• WORK REQUIRED
The expected response is the full listing, retyped exactly, without its images.

"""

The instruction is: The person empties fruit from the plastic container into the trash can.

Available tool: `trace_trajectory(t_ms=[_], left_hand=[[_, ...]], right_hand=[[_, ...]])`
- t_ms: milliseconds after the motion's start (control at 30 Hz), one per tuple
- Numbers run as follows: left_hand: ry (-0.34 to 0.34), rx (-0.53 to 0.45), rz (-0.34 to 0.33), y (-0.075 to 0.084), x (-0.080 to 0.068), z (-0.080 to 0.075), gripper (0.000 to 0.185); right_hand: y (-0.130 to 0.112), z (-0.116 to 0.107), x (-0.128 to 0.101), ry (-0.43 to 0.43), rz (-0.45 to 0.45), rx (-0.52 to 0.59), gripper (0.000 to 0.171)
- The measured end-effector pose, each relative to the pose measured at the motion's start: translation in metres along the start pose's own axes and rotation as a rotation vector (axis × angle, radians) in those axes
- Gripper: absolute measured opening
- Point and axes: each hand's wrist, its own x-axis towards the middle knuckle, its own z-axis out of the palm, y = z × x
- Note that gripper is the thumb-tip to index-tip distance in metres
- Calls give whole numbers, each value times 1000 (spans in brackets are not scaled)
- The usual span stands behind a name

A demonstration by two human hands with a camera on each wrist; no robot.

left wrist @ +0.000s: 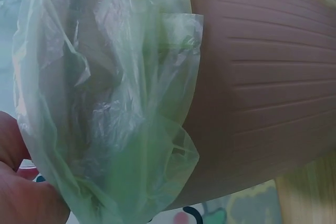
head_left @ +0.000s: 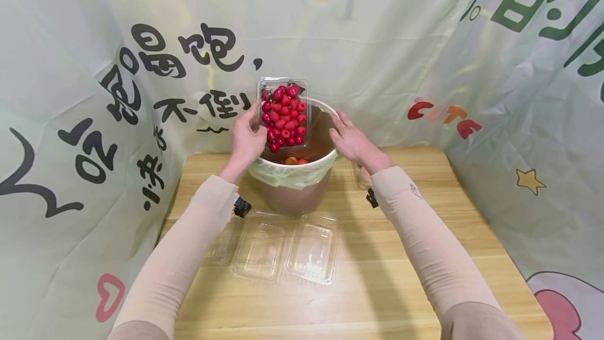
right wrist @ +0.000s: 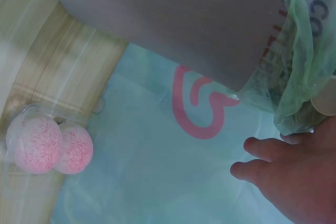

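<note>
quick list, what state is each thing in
left hand: gripping fruit tray
right hand: at bin rim
fruit tray: filled, held at bin's mouth
bin: upright, open, fruit inside
bag: lining bin, folded over rim
front clear trays: empty
pink-speckled balls: inside clear container

The bin [head_left: 292, 193] stands near the table's [head_left: 368, 308] far edge, my right hand [head_left: 354, 142] on its right rim, my left hand [head_left: 247, 140] holding a box [head_left: 283, 80] of berries [head_left: 284, 114] over its left side. Before it, three trays [head_left: 260, 251] run towards the left edge; to its right, another box [head_left: 356, 174].
</note>
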Motion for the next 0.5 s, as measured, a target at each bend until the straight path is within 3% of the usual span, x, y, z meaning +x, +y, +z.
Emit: trace_trajectory(t_ms=[500], left_hand=[[32,-42,60,-4,0,3,68]], right_hand=[[0,0,-1,3,-2,11,66]])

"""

• RESPONSE
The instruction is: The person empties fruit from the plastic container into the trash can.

Available tool: `trace_trajectory(t_ms=[_], left_hand=[[_, ...]], right_hand=[[_, ...]])`
- t_ms: milliseconds after the motion's start (control at 30 Hz), one per tuple
- Numbers run as follows: left_hand: ry (-0.34 to 0.34), rx (-0.53 to 0.45), rz (-0.34 to 0.33), y (-0.075 to 0.084), x (-0.080 to 0.068), z (-0.080 to 0.075), gripper (0.000 to 0.185); right_hand: y (-0.130 to 0.112), z (-0.116 to 0.107), x (-0.128 to 0.101), ry (-0.43 to 0.43), rz (-0.45 to 0.45), rx (-0.52 to 0.59), gripper (0.000 to 0.171)
- The measured end-effector pose, each relative to the pose measured at the motion's start: translation in metres along the start pose's own axes and rotation as a rotation vector (axis × angle, radians) in those axes
- Gripper: absolute measured opening
- Point and axes: each hand's wrist, its own x-axis towards the middle knuckle, its own z-axis out of the palm, y = z × x
- Note that gripper is the thumb-tip to index-tip distance in metres
- Calls give whole numbers, each value times 1000 (spans in brackets are not scaled)
- The usual span stands behind a name

A demonstration by two human hands with a camera on each wrist; no robot.

left wrist @ +0.000s: 
head_left @ +0.000s: 
right wrist @ +0.000s: 

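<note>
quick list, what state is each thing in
left hand: gripping fruit tray
right hand: at bin rim
fruit tray: filled, held at bin's mouth
bin: upright, open, fruit inside
bag: lining bin, folded over rim
front clear trays: empty
pink-speckled balls: inside clear container

The bin [head_left: 292, 193] stands near the table's [head_left: 368, 308] far edge, my right hand [head_left: 354, 142] on its right rim, my left hand [head_left: 247, 140] holding a box [head_left: 283, 80] of berries [head_left: 284, 114] over its left side. Before it, three trays [head_left: 260, 251] run towards the left edge; to its right, another box [head_left: 356, 174].
</note>
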Motion for the next 0.5 s, as measured, a target at each bend until the straight path is within 3% of the usual span, x, y, z meaning +x, +y, +z.
Emit: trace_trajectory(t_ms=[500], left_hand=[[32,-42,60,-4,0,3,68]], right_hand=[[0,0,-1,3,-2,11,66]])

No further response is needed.